The task → Reproduce the listing word for word. Skip any image.

Source records →
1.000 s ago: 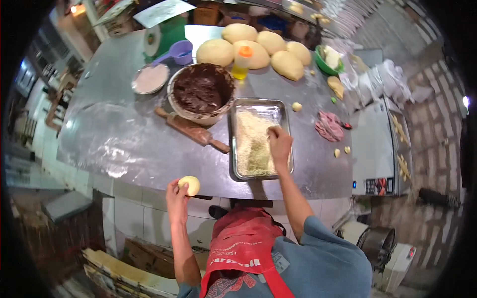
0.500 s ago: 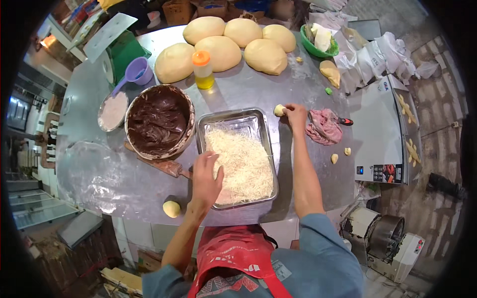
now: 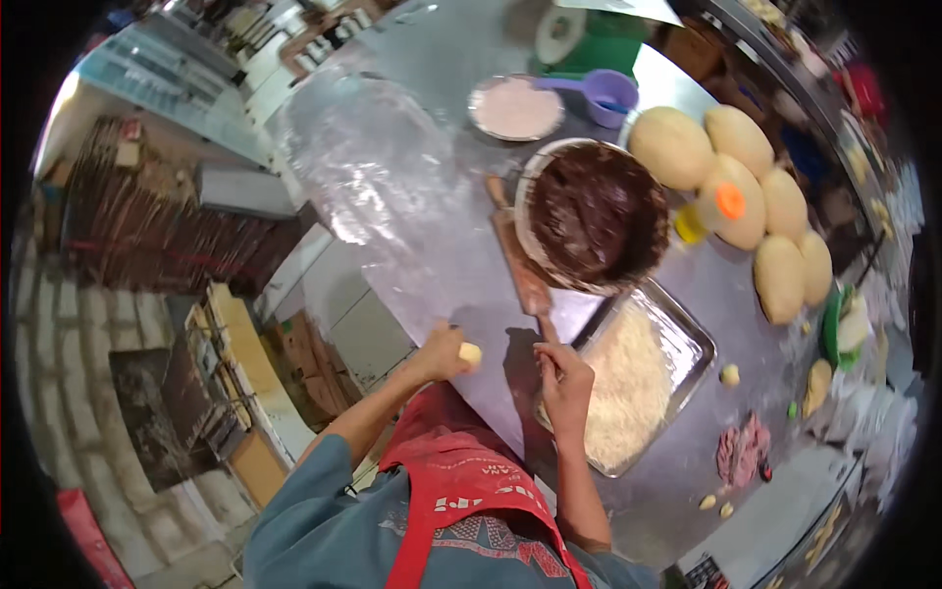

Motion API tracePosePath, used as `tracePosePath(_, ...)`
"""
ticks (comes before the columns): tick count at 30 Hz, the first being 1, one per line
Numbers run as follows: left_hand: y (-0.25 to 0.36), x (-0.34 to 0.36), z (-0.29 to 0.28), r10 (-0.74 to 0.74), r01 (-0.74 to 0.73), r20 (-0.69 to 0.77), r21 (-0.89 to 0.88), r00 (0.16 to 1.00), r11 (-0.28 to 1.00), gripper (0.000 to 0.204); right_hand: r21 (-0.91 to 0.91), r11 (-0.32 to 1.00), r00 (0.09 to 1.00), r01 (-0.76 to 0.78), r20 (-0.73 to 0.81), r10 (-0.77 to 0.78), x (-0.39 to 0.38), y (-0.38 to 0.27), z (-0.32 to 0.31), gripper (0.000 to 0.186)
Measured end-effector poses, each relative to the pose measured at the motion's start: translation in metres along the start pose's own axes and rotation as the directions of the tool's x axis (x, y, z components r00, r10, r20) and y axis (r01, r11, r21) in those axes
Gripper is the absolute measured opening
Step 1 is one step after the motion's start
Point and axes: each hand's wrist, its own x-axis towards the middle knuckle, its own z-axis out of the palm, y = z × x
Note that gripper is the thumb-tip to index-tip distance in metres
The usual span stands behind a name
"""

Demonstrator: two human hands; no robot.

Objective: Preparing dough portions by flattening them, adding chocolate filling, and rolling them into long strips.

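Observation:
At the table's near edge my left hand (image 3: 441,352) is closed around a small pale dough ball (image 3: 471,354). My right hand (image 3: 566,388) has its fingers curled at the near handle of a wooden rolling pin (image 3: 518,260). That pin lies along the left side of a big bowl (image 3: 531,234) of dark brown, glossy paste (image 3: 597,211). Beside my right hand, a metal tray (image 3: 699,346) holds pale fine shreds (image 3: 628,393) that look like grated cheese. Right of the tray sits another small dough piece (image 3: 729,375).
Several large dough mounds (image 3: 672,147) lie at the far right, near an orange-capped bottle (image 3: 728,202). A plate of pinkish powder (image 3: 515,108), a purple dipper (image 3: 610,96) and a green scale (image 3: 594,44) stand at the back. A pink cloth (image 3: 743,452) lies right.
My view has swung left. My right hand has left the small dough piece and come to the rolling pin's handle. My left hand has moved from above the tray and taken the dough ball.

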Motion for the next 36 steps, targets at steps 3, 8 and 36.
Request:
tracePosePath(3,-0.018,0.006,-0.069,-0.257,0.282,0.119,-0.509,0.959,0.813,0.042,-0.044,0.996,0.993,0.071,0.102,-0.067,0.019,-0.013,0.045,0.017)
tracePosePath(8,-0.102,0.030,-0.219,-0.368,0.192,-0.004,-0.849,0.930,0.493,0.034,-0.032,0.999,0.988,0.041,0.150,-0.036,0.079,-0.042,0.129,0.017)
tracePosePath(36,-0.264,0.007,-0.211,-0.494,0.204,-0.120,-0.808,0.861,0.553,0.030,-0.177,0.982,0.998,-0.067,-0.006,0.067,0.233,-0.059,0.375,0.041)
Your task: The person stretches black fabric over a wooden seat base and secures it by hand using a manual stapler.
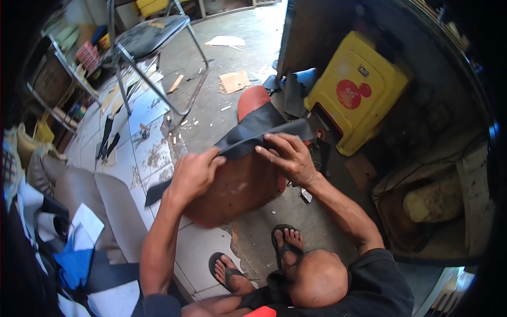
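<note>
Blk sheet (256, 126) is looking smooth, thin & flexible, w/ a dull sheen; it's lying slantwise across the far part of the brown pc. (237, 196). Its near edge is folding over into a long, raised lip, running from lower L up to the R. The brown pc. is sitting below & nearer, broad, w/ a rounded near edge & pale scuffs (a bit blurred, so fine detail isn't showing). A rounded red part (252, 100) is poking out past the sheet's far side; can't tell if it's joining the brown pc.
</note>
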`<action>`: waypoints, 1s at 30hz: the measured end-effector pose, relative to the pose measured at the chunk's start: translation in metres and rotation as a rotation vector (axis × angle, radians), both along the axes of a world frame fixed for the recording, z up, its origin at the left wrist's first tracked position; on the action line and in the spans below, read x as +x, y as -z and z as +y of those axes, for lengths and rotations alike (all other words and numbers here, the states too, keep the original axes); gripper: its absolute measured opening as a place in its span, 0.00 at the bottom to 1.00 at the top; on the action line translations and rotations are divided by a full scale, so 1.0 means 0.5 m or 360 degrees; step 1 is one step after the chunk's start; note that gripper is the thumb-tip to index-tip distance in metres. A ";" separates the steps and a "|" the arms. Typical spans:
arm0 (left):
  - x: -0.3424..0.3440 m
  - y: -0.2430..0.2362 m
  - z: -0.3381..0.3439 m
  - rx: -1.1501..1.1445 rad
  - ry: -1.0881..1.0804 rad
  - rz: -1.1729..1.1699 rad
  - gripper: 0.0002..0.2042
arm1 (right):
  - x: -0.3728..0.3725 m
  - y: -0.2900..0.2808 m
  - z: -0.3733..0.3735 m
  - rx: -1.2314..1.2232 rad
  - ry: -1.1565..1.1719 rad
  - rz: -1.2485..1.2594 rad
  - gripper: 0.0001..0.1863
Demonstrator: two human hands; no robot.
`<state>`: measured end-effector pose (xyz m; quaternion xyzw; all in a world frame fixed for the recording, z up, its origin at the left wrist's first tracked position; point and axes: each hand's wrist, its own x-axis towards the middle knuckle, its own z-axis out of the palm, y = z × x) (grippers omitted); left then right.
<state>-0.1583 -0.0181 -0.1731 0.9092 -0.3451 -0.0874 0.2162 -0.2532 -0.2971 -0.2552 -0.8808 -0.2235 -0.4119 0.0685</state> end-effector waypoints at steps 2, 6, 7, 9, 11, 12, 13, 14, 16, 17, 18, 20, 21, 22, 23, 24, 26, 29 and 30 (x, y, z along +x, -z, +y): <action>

Solution for this problem →
1.000 s ago: 
0.500 s ago: 
now: 

Motion API tracePosePath, used as `tracePosePath(_, ...)`
"""
ticks (comes before the columns): tick count at 30 Hz, the first being 1, one per line
Numbers run as follows: left_hand: y (-0.25 to 0.36), x (-0.34 to 0.36), z (-0.29 to 0.28), r10 (-0.74 to 0.74), r01 (-0.74 to 0.73), r20 (-0.69 to 0.77), r21 (-0.89 to 0.88), r00 (0.16 to 1.00), r11 (-0.28 to 1.00), gripper (0.000 to 0.204); right_hand: r21 (-0.91 to 0.91), r11 (-0.32 to 1.00), r00 (0.09 to 1.00), r01 (-0.76 to 0.78), r20 (-0.73 to 0.81), r10 (-0.77 to 0.78), x (-0.39 to 0.38), y (-0.38 to 0.27), z (-0.32 to 0.31), gripper (0.000 to 0.186)
Measured end-effector poses, each relative to the pose measured at the motion's start: translation in metres along the start pose's own axes and rotation as the directions of the tool's x axis (x, y, z components r00, r10, r20) and y axis (r01, r11, r21) in those axes
Gripper is the absolute measured opening
Step 1 is one step after the motion's start
Point and axes: each hand's wrist, its own x-axis towards the middle knuckle, its own z-axis out of the palm, y = z × x
Note that gripper is the thumb-tip to index-tip distance in metres
The usual span stands behind a name
"""

Demonstrator: two human hands; no robot.

Objective: Preparing dough portions by flattening them, adding chocolate filling, and rolling them into long strips.

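Observation:
At the table's near edge my left hand (image 3: 441,352) is closed around a small pale dough ball (image 3: 471,354). My right hand (image 3: 566,388) has its fingers curled at the near handle of a wooden rolling pin (image 3: 518,260). That pin lies along the left side of a big bowl (image 3: 531,234) of dark brown, glossy paste (image 3: 597,211). Beside my right hand, a metal tray (image 3: 699,346) holds pale fine shreds (image 3: 628,393) that look like grated cheese. Right of the tray sits another small dough piece (image 3: 729,375).
Several large dough mounds (image 3: 672,147) lie at the far right, near an orange-capped bottle (image 3: 728,202). A plate of pinkish powder (image 3: 515,108), a purple dipper (image 3: 610,96) and a green scale (image 3: 594,44) stand at the back. A pink cloth (image 3: 743,452) lies right.
My view has swung left. My right hand has left the small dough piece and come to the rolling pin's handle. My left hand has moved from above the tray and taken the dough ball.
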
Motion for the next 36 steps, targets at steps 3, 8 and 36.
Request:
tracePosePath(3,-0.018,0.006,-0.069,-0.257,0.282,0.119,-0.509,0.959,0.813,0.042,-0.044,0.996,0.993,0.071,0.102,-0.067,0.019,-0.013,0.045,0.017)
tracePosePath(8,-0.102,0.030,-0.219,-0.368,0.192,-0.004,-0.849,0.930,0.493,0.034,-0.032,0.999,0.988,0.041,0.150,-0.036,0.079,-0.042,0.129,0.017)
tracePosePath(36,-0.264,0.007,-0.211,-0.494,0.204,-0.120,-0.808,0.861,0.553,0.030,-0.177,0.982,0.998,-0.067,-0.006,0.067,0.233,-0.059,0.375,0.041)
Your task: The person stretches black fabric over a wooden seat base and secures it by hand using a manual stapler.
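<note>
Blk sheet (256, 126) is looking smooth, thin & flexible, w/ a dull sheen; it's lying slantwise across the far part of the brown pc. (237, 196). Its near edge is folding over into a long, raised lip, running from lower L up to the R. The brown pc. is sitting below & nearer, broad, w/ a rounded near edge & pale scuffs (a bit blurred, so fine detail isn't showing). A rounded red part (252, 100) is poking out past the sheet's far side; can't tell if it's joining the brown pc.
</note>
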`<action>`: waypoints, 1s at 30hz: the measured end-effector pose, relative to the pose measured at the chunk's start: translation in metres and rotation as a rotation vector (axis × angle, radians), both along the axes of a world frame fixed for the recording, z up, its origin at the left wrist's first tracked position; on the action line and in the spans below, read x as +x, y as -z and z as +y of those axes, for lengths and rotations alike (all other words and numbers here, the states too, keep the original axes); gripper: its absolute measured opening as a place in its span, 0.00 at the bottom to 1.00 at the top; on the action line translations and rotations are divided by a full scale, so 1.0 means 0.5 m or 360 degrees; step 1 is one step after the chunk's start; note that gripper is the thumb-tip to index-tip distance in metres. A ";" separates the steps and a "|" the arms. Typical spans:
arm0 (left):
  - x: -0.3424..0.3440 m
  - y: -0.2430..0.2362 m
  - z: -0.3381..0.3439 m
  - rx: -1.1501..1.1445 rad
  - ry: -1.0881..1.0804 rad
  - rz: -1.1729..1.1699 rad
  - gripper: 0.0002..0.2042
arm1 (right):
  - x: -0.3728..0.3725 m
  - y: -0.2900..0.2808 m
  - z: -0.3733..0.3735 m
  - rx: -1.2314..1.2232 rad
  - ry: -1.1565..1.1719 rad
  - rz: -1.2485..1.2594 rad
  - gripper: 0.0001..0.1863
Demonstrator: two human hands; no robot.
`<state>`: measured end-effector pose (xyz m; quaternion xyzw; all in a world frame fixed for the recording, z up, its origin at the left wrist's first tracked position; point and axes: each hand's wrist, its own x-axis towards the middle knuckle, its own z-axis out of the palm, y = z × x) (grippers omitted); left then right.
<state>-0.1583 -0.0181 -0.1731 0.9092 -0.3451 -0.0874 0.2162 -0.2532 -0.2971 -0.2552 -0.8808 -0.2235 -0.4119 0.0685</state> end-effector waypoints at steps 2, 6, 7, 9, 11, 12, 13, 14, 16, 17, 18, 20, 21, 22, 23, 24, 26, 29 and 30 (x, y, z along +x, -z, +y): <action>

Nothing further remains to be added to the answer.